Treemaps for Exploring Spatial and Temporal Variation in House Prices
This demo is a part of our contribution (download abstract) to the GeoViz Digital City Workshop in Hamburg, 3-5 March 2009. It demonstrates how 2D ordering and layout in treemaps can be exploited to explore spatial and temporal patterns in data. London property sales over the past eight years are used as a case study.
Interactive demo
Our interactive applet allows variation in house sales and prices in London over the past eight years to be explored with an interactive treemap.
« Click the image to run the application.
The layout of the treemaps can be changed, introducing increasing amounts of geographical space: standard squarified, use of temporal ordering, use of spatial ordering and the use of more conventional maps.

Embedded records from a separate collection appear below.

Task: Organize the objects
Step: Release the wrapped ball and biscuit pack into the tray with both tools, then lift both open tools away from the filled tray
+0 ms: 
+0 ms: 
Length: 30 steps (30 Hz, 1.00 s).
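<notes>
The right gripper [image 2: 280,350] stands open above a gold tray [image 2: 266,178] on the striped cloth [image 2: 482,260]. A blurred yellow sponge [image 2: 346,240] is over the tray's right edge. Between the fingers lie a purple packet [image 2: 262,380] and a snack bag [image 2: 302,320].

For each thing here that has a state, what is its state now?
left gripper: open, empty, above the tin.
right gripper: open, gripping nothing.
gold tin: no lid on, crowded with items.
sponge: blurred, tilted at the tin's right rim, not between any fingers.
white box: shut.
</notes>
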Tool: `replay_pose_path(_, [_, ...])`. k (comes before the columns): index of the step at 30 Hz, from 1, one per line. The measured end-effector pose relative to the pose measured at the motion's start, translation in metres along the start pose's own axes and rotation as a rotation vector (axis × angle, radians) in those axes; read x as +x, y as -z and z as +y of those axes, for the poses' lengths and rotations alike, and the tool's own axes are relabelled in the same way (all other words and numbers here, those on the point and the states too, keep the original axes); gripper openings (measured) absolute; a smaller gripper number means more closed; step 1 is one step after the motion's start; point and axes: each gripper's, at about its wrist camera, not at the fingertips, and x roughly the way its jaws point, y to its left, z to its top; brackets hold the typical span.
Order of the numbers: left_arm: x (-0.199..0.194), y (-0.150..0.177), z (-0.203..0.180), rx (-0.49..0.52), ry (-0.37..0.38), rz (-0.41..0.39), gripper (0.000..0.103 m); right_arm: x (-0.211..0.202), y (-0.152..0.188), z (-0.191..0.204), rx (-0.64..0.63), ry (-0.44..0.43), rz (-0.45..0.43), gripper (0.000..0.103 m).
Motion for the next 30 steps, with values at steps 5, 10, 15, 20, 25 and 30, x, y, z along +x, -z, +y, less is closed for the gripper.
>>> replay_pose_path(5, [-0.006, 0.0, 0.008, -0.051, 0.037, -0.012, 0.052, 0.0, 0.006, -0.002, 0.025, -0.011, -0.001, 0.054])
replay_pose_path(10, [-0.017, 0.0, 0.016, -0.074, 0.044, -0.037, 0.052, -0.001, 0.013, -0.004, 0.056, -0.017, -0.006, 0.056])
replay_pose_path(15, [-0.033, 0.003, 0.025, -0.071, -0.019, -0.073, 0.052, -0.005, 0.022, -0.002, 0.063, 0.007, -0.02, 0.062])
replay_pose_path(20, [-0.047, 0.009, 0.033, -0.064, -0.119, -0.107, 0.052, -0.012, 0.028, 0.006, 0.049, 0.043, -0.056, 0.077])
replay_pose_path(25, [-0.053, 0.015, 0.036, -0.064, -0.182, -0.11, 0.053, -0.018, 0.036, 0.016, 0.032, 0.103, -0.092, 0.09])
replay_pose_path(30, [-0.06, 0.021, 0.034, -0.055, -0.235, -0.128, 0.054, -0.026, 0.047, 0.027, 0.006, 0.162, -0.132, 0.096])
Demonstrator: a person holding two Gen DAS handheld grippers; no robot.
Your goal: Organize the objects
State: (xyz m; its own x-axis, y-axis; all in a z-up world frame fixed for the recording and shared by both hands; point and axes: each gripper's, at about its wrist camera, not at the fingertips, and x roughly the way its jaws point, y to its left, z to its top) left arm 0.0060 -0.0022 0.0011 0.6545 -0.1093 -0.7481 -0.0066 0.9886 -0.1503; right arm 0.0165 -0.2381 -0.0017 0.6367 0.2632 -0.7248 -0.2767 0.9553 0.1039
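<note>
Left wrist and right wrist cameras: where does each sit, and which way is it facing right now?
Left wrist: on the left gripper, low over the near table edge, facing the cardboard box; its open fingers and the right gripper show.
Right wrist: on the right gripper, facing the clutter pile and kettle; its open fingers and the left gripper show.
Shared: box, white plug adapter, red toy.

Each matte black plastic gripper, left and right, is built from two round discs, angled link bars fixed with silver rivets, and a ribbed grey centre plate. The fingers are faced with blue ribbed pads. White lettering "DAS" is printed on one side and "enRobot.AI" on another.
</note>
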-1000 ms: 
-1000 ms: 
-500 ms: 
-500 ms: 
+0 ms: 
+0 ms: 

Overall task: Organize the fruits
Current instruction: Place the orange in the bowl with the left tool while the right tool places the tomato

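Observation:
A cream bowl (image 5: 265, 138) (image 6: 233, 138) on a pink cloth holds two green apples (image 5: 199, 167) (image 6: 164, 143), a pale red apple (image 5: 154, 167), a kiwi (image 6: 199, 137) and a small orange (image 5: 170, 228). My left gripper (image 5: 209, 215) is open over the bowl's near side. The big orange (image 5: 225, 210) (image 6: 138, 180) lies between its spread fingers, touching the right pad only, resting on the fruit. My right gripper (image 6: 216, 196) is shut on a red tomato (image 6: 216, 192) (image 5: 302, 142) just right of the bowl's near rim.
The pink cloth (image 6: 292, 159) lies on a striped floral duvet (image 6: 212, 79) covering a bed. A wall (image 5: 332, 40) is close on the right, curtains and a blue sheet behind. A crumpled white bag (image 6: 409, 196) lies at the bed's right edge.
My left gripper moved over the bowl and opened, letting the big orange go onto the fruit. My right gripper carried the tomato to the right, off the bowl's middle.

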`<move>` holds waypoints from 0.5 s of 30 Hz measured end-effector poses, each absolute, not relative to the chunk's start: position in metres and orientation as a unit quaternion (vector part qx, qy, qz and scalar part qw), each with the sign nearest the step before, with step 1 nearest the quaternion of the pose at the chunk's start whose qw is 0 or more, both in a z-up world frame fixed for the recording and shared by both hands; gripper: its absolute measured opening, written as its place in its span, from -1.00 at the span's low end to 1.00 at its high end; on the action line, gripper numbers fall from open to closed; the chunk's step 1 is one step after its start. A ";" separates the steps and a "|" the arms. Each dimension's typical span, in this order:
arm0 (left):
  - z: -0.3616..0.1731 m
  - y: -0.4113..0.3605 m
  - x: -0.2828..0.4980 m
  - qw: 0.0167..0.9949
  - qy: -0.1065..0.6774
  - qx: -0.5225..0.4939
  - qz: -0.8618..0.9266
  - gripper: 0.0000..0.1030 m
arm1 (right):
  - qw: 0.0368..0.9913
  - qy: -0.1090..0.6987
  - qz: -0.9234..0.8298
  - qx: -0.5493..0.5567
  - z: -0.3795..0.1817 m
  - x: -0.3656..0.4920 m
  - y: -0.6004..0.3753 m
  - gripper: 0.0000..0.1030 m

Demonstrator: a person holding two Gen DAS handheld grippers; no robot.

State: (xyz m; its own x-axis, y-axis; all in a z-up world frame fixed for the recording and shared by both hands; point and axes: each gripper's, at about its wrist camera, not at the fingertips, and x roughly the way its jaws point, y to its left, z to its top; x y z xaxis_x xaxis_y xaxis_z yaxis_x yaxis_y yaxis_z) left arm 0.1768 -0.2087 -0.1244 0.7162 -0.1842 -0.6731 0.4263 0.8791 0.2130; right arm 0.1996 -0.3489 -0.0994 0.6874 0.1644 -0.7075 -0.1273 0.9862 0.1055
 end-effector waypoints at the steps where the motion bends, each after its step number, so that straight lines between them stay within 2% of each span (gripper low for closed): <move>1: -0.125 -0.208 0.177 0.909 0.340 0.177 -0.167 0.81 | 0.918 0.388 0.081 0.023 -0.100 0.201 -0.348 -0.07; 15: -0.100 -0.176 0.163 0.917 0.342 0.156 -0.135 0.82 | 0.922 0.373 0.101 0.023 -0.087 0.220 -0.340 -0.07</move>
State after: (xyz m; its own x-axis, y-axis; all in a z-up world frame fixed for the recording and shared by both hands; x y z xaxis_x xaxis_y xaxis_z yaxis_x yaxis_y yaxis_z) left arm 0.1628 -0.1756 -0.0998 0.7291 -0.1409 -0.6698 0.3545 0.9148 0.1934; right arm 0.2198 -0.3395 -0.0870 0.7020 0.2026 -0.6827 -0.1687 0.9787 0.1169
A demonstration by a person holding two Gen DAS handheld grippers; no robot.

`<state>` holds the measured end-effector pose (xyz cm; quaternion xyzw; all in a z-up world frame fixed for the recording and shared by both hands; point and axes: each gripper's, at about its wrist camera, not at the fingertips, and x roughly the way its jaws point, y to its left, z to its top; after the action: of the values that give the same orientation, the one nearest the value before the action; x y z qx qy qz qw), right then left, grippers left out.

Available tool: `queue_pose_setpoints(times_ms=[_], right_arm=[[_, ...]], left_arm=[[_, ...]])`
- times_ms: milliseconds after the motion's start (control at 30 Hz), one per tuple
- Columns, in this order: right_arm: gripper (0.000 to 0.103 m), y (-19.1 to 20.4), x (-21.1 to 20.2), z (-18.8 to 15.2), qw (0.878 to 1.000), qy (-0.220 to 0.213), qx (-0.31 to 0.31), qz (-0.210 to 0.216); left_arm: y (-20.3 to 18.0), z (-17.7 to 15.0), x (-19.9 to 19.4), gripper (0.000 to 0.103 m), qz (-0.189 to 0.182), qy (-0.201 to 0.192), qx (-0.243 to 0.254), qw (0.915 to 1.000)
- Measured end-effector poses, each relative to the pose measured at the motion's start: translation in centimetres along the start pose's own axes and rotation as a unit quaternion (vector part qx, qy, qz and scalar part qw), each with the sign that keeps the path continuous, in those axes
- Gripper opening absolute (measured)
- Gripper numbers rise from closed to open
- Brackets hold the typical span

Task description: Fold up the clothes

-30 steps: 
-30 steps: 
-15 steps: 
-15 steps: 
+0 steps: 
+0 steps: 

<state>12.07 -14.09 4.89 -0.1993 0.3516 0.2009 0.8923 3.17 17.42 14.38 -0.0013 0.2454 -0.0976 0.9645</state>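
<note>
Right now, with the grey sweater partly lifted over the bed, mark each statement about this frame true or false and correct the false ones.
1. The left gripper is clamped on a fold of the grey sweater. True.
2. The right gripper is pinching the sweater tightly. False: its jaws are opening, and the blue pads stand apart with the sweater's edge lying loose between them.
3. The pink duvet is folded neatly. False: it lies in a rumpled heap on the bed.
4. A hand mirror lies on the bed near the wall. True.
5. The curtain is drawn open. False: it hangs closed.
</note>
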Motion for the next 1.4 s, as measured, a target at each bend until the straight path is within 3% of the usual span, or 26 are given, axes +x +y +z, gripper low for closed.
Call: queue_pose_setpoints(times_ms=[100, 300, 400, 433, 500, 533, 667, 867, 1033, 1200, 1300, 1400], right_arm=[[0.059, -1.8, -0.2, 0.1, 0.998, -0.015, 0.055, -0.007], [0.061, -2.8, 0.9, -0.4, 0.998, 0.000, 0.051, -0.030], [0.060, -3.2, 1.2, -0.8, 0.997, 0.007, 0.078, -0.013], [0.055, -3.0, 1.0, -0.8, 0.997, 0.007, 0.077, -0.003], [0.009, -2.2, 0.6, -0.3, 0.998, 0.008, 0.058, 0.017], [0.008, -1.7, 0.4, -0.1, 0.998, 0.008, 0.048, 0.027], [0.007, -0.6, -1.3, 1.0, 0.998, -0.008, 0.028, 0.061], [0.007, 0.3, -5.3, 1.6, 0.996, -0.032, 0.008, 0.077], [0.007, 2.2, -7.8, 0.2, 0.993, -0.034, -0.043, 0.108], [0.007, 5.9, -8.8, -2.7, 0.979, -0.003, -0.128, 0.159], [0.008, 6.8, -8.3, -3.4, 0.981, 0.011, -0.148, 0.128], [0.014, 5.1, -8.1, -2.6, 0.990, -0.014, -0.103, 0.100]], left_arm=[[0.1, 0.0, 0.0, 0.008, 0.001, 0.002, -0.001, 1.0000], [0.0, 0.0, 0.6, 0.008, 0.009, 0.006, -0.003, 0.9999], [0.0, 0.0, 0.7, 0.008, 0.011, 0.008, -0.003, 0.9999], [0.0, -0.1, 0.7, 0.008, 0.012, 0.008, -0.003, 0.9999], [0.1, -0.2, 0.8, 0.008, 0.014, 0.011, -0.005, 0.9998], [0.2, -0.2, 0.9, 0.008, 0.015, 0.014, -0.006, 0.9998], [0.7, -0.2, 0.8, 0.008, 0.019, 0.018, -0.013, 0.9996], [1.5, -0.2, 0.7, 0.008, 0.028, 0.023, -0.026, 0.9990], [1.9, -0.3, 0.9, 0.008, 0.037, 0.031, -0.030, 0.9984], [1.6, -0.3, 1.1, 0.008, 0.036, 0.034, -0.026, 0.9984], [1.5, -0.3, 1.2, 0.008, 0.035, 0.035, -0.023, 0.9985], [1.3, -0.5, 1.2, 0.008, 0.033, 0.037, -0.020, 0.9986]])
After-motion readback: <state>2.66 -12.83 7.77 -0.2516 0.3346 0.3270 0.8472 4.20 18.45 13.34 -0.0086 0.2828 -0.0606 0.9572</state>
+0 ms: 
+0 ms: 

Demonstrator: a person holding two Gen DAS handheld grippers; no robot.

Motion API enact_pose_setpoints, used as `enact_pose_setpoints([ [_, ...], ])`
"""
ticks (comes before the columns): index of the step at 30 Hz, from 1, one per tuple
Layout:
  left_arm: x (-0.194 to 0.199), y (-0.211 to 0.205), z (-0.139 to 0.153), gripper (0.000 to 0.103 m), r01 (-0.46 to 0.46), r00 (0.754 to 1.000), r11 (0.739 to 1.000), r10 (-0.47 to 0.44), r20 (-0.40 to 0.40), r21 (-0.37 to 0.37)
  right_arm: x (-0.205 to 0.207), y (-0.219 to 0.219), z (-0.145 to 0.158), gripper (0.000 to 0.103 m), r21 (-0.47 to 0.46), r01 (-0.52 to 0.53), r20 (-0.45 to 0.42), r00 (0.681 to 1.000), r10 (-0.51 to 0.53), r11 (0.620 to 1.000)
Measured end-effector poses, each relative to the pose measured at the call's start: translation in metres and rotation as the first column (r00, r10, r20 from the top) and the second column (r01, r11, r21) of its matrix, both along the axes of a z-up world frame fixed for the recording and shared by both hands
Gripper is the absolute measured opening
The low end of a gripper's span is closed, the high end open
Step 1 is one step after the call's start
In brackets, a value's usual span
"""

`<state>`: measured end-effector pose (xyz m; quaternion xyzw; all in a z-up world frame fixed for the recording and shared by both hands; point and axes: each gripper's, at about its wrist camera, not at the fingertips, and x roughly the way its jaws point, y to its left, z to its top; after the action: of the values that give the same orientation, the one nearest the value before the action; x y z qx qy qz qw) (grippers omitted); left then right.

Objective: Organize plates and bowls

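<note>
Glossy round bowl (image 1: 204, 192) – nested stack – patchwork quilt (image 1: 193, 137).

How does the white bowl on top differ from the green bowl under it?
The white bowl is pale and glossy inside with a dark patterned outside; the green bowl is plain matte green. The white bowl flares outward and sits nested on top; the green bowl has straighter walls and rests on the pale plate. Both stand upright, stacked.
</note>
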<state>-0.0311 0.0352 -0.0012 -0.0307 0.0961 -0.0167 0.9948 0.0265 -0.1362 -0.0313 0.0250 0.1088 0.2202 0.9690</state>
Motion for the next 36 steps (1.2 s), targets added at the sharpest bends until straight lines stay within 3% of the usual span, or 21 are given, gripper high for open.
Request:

The effect of thee various orderings can be evaluated with this applet.
All the treemaps use size to represent relative number of sales and colour to show different characteristics of the property (orange is used for average price).
Data and hierarchy
The data are for residential property sales and are sourced from the UK Land Registry. We have summarised the individual transactions by London Borough (administrative region), year and month. The treemap present this as a hierarchy, the depth of which can be changed using the three "hierarchy" buttons. Note that to explore the data more fully, alternative hierarchies are required (not supplied in this demo).
Controls
- To zoom drag up/down with the right mouse button
- To pan, drag with the left mouse button
- To reset zoom, press 'r'.
- To toggle on/off of highlighting corresponding areas, press 'h'
- Mouseover areas to see details
Labels' visibilities are dependent on zoom level. Months will be labelled when zoomed in far enough.
Size
In all cases (other than the map layout view, see below), size corresponds to the number of sales.
- Borough: Wandsworth has the most sales over the eight year period (the largest area in the treemap) and the City of London has the least (contains very little residential property).
- Years: There are similiar numbers of sales in each year so sizes are similar. The most obvious is 2003 for City of London (need to zoom in).
- Months: Again, there are similiar numbers of sales in each month.
Colour
The six "colour" buttons control the variables by which the treemap is coloured:
- Aboslute number of sales (purple);
- Average price (orange)
- Standard deviation of price (green)
- Coefficient of variation of price (red)
- Deviation from number of 'expected' sales (blue=fewer; red=greater), using the chi-statistic. Expected values were assumed to be:
- At the borough level: total sales (all borough and all years) weighted by the number of residential properties in each borough
- At the year level: an eighth of the total number of sales for that borough (there are eight years)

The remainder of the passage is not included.